Records for the task
*** Begin section ***

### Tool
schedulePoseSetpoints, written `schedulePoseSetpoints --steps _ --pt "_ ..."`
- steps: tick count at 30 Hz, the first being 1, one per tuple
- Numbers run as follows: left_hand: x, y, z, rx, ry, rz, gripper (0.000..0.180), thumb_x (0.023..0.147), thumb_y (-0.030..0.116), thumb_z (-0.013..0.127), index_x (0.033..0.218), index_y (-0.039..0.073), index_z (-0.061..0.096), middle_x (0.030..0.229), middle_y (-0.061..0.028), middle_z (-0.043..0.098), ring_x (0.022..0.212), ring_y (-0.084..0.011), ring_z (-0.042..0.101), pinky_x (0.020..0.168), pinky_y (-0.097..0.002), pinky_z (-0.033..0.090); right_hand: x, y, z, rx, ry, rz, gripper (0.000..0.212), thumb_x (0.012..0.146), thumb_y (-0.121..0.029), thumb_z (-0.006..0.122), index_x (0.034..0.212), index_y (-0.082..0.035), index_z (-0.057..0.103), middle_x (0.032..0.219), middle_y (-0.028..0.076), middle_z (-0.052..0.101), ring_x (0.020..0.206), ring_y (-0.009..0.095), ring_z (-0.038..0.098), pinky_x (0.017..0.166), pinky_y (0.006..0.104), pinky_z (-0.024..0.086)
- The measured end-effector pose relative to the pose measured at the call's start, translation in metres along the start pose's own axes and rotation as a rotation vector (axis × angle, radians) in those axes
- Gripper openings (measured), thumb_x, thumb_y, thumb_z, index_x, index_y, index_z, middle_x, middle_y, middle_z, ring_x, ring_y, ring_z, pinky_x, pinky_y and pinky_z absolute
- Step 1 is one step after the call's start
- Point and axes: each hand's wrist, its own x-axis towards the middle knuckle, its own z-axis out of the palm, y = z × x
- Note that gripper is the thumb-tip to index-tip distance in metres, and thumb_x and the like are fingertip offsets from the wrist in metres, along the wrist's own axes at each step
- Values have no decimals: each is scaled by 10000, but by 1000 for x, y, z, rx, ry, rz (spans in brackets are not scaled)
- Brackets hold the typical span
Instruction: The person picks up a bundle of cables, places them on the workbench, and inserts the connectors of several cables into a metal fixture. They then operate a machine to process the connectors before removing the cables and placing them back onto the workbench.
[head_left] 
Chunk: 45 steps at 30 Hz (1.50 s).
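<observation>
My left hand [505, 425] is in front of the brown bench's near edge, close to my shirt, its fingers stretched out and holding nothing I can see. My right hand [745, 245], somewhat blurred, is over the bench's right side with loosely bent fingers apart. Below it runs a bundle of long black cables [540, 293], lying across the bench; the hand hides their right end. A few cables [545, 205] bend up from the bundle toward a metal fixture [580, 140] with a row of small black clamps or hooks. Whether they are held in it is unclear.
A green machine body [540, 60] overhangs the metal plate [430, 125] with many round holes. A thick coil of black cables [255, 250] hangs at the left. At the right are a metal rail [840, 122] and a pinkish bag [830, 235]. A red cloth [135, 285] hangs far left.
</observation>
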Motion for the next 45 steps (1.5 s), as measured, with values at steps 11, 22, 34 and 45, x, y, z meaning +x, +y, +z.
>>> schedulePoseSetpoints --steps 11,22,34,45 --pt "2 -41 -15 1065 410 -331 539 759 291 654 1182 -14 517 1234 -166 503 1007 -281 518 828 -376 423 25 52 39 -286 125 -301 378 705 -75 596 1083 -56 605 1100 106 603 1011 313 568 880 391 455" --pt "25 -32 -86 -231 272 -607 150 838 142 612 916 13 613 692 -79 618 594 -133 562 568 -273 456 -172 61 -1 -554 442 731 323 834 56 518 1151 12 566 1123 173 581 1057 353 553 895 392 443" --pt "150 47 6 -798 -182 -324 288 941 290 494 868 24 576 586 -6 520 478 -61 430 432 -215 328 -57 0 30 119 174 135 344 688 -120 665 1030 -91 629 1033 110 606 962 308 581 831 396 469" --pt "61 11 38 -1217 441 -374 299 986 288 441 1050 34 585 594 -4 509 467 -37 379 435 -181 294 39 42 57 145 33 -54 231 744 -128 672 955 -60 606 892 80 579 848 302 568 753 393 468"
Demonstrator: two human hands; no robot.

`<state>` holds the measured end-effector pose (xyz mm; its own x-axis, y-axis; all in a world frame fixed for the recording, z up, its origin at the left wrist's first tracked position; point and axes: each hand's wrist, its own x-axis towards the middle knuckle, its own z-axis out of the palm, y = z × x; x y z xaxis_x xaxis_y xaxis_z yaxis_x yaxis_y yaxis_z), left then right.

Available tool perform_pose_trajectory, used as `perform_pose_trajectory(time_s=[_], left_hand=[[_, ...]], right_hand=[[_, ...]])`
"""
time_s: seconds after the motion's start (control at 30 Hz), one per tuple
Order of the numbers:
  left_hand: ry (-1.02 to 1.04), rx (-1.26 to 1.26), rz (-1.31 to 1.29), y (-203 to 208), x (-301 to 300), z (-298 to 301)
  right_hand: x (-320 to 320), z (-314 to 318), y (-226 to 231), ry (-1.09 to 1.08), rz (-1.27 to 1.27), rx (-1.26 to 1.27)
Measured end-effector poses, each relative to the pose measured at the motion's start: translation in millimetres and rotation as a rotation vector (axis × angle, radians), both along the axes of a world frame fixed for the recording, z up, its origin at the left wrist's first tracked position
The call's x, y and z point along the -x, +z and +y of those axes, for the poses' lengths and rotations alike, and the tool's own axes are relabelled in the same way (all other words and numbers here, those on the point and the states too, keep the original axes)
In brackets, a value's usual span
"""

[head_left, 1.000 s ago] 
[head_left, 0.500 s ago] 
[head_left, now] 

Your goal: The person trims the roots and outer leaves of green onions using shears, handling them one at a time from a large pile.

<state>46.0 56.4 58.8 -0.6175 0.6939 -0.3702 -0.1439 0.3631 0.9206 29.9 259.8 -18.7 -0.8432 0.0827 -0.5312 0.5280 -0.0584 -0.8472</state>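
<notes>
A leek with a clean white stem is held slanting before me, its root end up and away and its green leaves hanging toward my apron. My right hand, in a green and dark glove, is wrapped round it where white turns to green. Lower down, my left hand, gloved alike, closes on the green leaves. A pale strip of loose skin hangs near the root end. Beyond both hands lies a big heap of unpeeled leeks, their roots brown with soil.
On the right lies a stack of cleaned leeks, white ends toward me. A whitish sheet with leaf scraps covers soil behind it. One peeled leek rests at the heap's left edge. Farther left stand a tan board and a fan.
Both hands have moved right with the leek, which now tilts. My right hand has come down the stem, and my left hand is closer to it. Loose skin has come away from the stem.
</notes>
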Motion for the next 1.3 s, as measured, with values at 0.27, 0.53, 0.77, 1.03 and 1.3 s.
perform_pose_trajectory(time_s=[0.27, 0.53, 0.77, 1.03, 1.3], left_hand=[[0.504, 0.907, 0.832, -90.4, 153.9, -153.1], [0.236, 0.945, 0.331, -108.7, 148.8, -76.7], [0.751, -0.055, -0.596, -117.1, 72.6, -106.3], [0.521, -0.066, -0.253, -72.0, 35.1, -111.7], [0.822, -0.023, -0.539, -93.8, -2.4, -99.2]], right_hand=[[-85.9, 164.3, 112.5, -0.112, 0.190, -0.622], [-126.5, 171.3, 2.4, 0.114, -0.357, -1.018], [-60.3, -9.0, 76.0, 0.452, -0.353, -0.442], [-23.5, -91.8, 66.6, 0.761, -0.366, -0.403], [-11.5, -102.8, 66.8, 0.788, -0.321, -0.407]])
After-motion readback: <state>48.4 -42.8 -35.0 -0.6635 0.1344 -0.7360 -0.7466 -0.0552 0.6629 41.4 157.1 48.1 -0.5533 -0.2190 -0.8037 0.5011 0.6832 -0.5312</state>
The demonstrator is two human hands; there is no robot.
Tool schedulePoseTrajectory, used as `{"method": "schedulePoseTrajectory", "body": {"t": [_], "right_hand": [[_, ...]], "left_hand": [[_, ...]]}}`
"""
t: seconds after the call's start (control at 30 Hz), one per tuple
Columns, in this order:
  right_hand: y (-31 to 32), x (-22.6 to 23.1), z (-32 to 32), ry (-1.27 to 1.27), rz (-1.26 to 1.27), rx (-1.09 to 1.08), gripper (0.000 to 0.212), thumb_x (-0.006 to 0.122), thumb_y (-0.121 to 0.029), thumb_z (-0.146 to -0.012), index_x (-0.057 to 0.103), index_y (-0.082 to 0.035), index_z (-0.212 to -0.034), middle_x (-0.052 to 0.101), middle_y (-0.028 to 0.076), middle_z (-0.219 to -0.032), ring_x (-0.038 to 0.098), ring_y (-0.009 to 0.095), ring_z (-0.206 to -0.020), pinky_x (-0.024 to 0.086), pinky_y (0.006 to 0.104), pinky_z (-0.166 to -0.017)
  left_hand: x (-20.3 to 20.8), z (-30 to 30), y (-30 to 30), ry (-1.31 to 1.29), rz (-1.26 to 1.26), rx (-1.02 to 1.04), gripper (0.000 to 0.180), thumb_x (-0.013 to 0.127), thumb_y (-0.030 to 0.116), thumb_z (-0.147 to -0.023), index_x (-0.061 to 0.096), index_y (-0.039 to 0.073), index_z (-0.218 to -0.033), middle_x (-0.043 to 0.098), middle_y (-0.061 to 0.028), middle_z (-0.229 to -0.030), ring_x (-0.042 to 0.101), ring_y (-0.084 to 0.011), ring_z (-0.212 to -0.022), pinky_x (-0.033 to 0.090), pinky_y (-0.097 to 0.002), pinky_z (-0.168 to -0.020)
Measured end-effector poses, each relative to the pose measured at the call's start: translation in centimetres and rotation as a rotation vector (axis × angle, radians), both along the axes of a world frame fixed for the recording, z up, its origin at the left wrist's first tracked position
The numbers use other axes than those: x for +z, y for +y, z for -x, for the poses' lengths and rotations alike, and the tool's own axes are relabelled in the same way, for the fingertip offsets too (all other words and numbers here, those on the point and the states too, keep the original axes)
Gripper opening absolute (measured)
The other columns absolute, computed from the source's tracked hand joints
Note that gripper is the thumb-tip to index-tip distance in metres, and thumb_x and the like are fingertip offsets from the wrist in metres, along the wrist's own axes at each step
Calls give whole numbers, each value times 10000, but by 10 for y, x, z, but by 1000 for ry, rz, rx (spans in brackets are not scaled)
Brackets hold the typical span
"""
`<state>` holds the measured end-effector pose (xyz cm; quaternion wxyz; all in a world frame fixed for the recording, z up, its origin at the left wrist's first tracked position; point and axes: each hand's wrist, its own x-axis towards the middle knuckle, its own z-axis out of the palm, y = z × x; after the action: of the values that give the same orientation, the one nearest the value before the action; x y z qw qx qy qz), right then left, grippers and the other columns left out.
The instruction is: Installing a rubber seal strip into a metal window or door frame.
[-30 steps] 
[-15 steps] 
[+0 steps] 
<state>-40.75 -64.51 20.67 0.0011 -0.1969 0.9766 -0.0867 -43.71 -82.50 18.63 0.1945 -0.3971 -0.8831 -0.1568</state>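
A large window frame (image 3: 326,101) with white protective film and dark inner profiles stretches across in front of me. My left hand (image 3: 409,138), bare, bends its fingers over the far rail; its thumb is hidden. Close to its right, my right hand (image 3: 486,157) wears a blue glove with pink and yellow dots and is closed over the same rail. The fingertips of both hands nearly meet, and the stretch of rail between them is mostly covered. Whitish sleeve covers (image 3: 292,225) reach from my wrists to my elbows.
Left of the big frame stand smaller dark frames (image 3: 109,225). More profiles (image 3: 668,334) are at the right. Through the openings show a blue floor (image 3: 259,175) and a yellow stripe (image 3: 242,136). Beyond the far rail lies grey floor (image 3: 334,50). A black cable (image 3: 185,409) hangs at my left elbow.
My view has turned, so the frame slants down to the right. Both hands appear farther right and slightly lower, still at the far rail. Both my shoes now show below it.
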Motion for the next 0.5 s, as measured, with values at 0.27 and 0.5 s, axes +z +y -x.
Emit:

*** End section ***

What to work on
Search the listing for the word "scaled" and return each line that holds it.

Answer area
- Values have no decimals: each is scaled by 10000, but by 1000 for x, y, z, rx, ry, rz (spans in brackets are not scaled)
Calls give whole numbers, each value times 10000, but by 10 for y, x, z, but by 1000 for ry, rz, rx (spans in brackets are not scaled)

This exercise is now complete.